**Work item**
Skip any pictures. Repeat the data exactly, from its first line through the line that holds "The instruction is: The", both included.

═══ Records ═══

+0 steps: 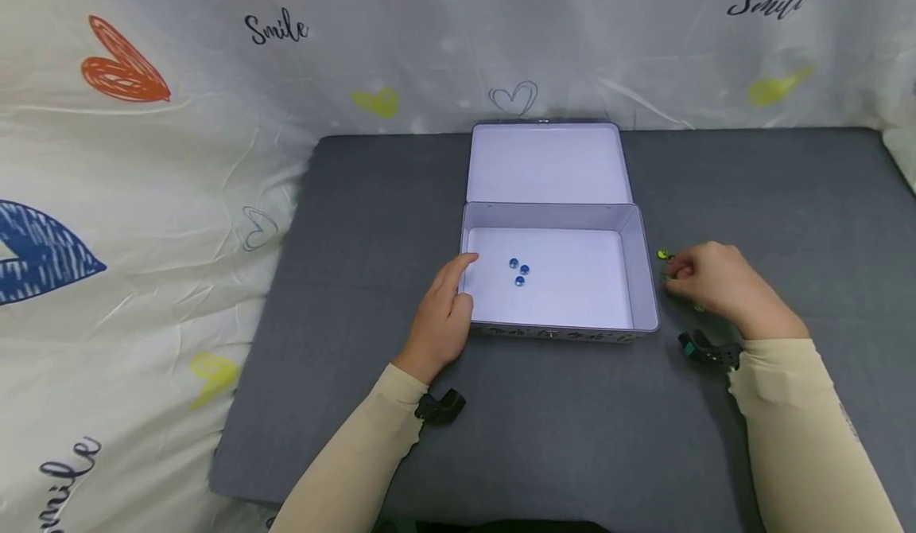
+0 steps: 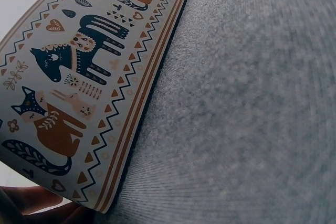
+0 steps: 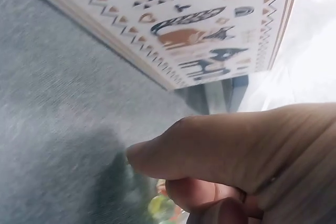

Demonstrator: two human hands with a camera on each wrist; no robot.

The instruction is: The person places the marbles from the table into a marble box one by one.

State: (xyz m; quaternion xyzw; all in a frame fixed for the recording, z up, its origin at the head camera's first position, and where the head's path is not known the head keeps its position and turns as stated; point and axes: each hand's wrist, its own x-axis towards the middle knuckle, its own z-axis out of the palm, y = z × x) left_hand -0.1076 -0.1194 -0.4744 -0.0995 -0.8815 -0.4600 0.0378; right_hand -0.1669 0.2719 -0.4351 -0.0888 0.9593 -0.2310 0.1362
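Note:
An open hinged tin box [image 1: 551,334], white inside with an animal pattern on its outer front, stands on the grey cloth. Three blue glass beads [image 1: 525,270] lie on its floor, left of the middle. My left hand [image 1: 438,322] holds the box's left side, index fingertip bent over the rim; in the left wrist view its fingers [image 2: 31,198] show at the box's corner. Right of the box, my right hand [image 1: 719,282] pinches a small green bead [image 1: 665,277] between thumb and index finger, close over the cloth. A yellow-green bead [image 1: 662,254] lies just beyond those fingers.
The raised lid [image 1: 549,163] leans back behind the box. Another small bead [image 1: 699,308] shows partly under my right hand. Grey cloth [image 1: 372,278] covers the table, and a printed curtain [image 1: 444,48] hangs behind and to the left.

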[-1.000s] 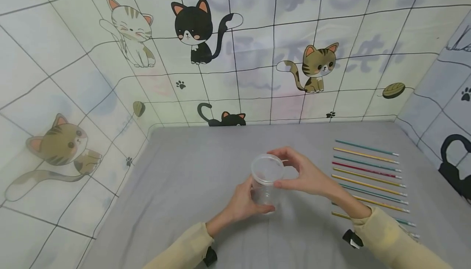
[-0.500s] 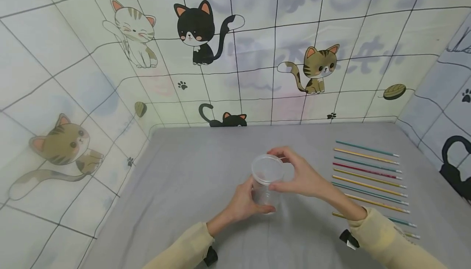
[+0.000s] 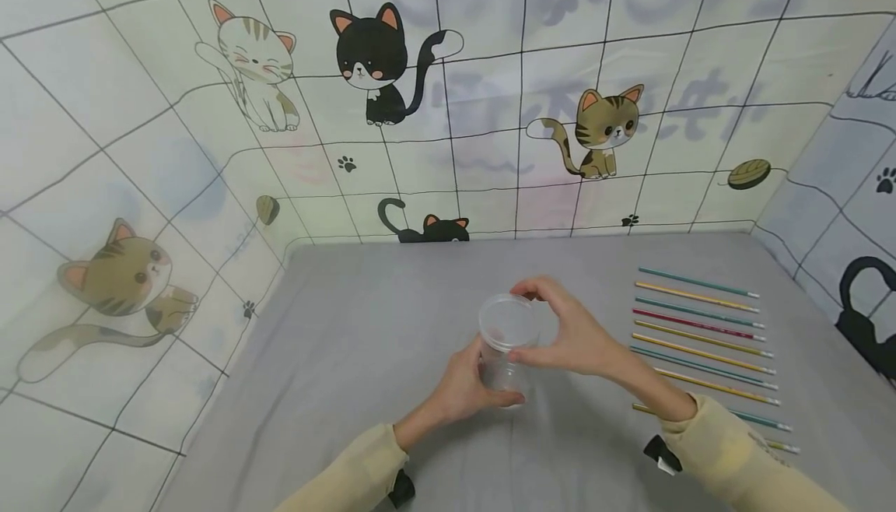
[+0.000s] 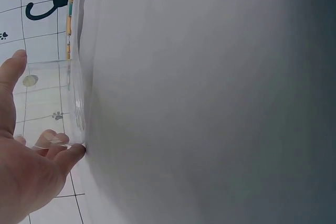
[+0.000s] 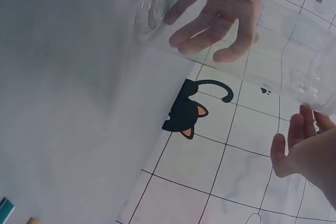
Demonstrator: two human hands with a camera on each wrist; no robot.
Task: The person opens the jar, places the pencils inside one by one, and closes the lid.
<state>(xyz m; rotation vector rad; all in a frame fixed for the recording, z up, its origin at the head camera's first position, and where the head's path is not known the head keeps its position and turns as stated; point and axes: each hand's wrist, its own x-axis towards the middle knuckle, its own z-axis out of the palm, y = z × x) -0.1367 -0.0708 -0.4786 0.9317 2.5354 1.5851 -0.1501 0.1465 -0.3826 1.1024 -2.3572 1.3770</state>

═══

**Written response**
+0 steps: 
+0 steps: 
+0 steps: 

Demonstrator: two human hands with a camera on each wrist; no robot.

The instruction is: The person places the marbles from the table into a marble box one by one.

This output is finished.